[What is expected] Your task is to return the data below, word for word.
____ Information provided
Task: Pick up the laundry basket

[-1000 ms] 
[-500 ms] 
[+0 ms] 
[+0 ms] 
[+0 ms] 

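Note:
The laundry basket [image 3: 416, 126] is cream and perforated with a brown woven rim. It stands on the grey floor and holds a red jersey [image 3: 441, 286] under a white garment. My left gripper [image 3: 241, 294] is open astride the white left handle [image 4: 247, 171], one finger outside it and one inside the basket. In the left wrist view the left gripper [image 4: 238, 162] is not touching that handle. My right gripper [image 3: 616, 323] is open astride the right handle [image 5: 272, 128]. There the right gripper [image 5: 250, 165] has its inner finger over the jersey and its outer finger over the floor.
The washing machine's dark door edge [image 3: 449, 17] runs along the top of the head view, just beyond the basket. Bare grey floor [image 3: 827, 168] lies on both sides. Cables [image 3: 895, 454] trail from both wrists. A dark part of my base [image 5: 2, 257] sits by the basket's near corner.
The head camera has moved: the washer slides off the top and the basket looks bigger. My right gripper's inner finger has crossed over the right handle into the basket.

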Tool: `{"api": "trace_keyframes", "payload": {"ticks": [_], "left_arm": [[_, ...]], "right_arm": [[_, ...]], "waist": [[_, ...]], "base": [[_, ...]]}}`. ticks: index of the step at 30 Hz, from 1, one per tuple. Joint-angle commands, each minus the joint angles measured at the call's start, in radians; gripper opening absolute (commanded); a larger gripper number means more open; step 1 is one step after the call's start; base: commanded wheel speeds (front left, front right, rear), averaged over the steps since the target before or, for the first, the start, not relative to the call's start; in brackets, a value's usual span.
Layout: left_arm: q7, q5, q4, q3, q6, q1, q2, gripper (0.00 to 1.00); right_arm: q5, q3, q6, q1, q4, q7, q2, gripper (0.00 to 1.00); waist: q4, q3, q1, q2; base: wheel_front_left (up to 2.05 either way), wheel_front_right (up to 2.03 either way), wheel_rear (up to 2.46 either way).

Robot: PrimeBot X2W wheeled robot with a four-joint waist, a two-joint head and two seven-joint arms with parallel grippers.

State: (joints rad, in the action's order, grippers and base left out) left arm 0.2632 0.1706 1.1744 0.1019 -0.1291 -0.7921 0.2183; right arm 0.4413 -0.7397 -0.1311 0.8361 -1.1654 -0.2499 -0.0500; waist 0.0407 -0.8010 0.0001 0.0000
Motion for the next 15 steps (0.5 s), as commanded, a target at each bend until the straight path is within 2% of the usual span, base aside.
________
[Reply to the exercise]
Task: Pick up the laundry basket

[-1000 ms] 
[-500 ms] 
[+0 ms] 
[+0 ms] 
[+0 ms] 

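Note:
The laundry basket [image 3: 416, 126] is cream and perforated with a brown woven rim. It stands on the grey floor and holds a red jersey [image 3: 441, 286] under a white garment. My left gripper [image 3: 241, 294] is open astride the white left handle [image 4: 247, 171], one finger outside it and one inside the basket. In the left wrist view the left gripper [image 4: 238, 162] is not touching that handle. My right gripper [image 3: 616, 323] is open astride the right handle [image 5: 272, 128]. There the right gripper [image 5: 250, 165] has its inner finger over the jersey and its outer finger over the floor.
The washing machine's dark door edge [image 3: 449, 17] runs along the top of the head view, just beyond the basket. Bare grey floor [image 3: 827, 168] lies on both sides. Cables [image 3: 895, 454] trail from both wrists. A dark part of my base [image 5: 2, 257] sits by the basket's near corner.
The head camera has moved: the washer slides off the top and the basket looks bigger. My right gripper's inner finger has crossed over the right handle into the basket.
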
Tool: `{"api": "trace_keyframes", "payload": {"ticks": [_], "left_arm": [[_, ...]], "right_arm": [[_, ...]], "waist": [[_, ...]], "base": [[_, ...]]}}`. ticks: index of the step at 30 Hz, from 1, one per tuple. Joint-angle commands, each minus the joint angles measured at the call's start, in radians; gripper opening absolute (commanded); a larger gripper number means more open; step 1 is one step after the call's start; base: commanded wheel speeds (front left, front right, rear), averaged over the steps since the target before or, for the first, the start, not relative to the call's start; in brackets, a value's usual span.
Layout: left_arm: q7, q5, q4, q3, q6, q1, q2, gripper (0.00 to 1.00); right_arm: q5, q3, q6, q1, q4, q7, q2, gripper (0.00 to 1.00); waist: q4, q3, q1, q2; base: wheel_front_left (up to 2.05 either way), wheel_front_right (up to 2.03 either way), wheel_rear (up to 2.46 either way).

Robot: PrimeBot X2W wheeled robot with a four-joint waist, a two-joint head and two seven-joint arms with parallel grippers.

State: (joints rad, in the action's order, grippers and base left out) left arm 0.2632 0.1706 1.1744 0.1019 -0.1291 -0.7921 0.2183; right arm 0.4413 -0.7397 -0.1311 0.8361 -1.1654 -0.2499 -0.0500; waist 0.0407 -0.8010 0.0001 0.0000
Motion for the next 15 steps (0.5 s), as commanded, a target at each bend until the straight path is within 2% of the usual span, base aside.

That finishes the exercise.